Dive Brief:
- Roche has withdrawn its notification to U.S. regulators of the proposed $4.8 billion acquisition of Spark Therapeutics because additional antitrust review is necessary. Both companies have developed therapies to treat hemophilia, a space that is likely to see intense competition should Spark's SPK-8011 successfully launch.
- Switzerland-based Roche has extended its tender offer to Spark shareholders, with the deadline now set for June 3. This is the second time the tender has been extended, as issues surrounding antitrust review and shareholder lawsuits triggered a delay earlier in April.
- Roche is eager to close the transaction with Spark, which became the first company to achieve approval of a gene therapy in the U.S. with Luxturna, a treatment for an inherited form of blindness. Experimental gene therapies for hemophilia A and B should complement Roche's in-house Hemlibra, which had sales of 219 million francs, or $214 million, in the first quarter of 2019.
Dive Insight:
This is not how an acquisition usually goes for Roche. Withdrawing and refiling government paperwork, and consequently being forced to extend the deadline for selling shares, is probably not what it expected.

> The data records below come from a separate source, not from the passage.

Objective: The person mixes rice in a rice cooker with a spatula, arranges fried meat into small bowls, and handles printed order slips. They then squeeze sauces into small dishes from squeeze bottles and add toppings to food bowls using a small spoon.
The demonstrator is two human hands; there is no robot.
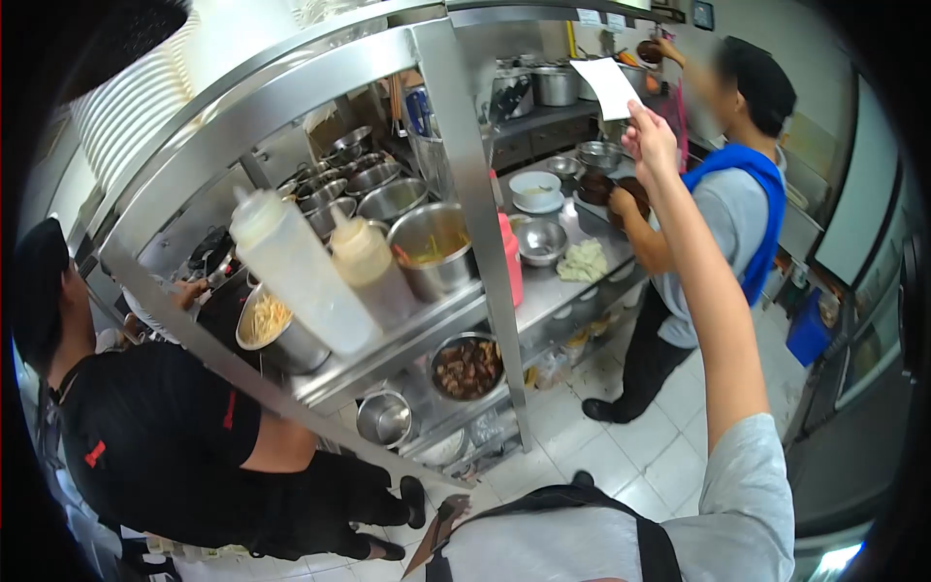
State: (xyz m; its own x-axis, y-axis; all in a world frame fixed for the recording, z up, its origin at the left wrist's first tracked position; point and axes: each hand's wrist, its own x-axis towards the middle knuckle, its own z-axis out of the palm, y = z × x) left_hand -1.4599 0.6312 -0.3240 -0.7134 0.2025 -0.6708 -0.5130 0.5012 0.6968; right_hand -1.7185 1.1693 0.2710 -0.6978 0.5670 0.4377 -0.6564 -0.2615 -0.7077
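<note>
My right hand (652, 141) is raised at the end of an outstretched arm and pinches the lower corner of a white paper slip (603, 85). The slip is up near the top rail of the steel shelf (465, 155). Low in the view, beside my apron, is my left hand (452, 508), partly in shadow. Its fingers are too dark and small to read, and I see nothing clearly held in it.
Squeeze bottles (301, 272) and steel pots (432, 252) line the shelf, with dark braised food (467, 367) below. A person in black (155, 436) stands left. A co-worker in grey with a blue cloth (732, 209) works at the right counter, near a white bowl (536, 191).
</note>
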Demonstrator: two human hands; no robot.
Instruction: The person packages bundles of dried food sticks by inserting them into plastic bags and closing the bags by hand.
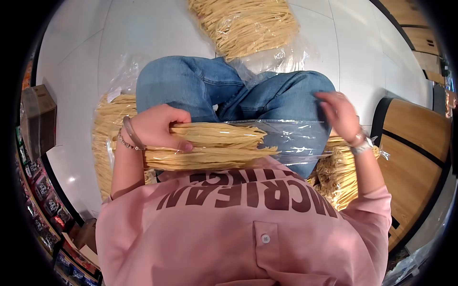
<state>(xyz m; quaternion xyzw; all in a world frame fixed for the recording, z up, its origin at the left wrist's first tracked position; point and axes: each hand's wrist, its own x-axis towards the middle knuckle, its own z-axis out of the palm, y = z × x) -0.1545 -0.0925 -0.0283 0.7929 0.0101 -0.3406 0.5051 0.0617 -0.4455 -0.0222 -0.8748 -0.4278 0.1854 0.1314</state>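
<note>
On your left, a larger pack [106,124] lies on the floor; beside it, your left hand [164,127] grasps the bag of yellow strips [214,145] across your lap. Your right hand [339,114] is released, fingers spread near the bag's clear end, above another pack [336,174].

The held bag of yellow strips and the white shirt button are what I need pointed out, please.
Held bag of yellow strips [222,135], head view, upper bundle.
White shirt button [265,239], head view, centre.
</note>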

Crosstown rival Novartis, meanwhile, pulled off with relative ease its $8.7 billion takeout of another gene therapy player, AveXis, last year.
Roche announced that because U.S. antitrust regulators need additional time for review of the transaction, it must withdraw its Premerger Notification and Report Form, which it plans to refile on May 9. Under U.S. law, that filing date would set a deadline of May 24 for the government to object, and expiration of the review period would allow it to proceed.
A Roche spokesman would not clarify the issues under review.
Having potentially three of the newest hemophilia treatments in the hands of a single seller is a possible point of contention. Although, with BioMarin Pharmaceutical and Pfizer developing rival hemophilia A products to SPK-8011, there is likely to be competition. Roche's Hemlibra treats hemophilia A, but is a monoclonal antibody that must be infused no less than once a month. Gene therapies like Spark's and BioMarin's, by contrast, are in theory a one-time treatment.
In hemophilia B, Spark has partnered another gene therapy, fidanacogene elaparvovec, with Pfizer, so there may need to be some analysis of the market to see if the two big pharmas would have too much market power. In this condition, UniQure is hoping to make a splash.
Another area that could raise regulator concerns is Spark's manufacturing capacity, which it built to meet commercial demand for Luxturna and pipeline products. Manufacturing capacity has been a concern as gene therapies have neared the market. In response, biotechs and contract manufacturers alike have rushed to expand.
If regulators have no objection to the acquisition, Roche will have until June 3 to buy half of Spark's shares and complete the transaction. The previous extension was set to run out on May 2.